By Steve Gorman
(Reuters) – About 180,000 California homes and businesses were notified on Tuesday they may lose power in the latest precautionary outage contemplated by utility giant PG&E to reduce wildfire risks posed by extremely dry, windy weather in the forecast.
If Pacific Gas & Electric Co, a unit of PG&E Corp, goes through with another “public safety power shutoff”, it would be the fourth round of mass blackouts imposed by the utility since Oct. 9, when some 730,000 customers were left in the dark.
A precautionary outage initiated on Oct. 23 hit an estimated 179,000 customers, while another conducted in phases from Oct. 26 through Nov. 1 struck a record 941,000 residences and workplaces, according to PG&E.
The latest mass shutoff, if implemented, would likely run from Wednesday morning through midday Thursday, affecting 181,000 customers across portions of 16 counties in northern and central California, PG&E spokeswoman Katie Allen told Reuters.
The outages were being considered in response to forecasts calling for humidity levels to drop and heavy desert winds to howl through the region, a scenario that significantly heightens the risk of wildfires ignited by downed power lines.
PG&E, the state’s largest investor-owned utility, filed for bankruptcy in January citing $30 billion in civil liability from several major fires sparked by its equipment in 2017 and 2018, including last year’s Camp fire, which killed 85 people in and around the northern California town of Paradise. That fire ranks as the state’s deadliest on record.
The recent wave of precautionary shutoffs have drawn sharp criticism from Governor Gavin Newsom, state regulators and consumer activists as being overly broad in scale.
Newsom blames PG&E for doing too little to properly maintain and secure its power lines against wind damage and has accused the utility of poorly managing some of the mass outages.
Utility executives have acknowledged room for improvement while defending the sprawling scope of the power cutoffs as a matter of public safety.

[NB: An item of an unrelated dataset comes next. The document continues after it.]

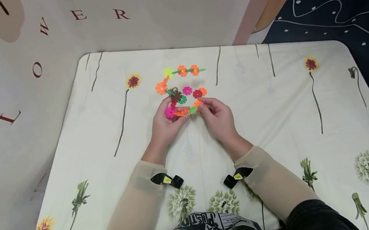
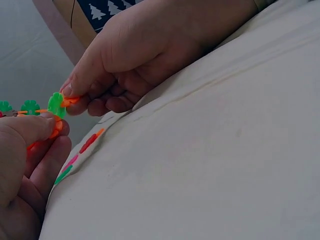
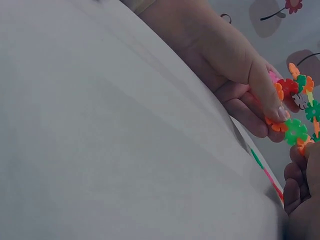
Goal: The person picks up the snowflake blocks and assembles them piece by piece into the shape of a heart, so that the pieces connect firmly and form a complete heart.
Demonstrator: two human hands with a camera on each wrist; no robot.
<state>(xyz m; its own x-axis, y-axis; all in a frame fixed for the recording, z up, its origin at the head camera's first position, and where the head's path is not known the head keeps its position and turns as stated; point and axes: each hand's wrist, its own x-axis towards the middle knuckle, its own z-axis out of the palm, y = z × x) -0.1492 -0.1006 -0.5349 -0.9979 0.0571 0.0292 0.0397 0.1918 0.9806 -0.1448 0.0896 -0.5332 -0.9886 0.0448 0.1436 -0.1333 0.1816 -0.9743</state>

The California Public Utilities Commission recently opened a formal investigation into whether PG&E and other utilities violated energy regulations by cutting power to millions of residents for days at a time during periods of high winds.
Even as northern California was bracing for heightened wildfire risks, parts of Southern (NYSE:) California, including Los Angeles, were expected to be doused by their first substantial showers after months of little or no rainfall.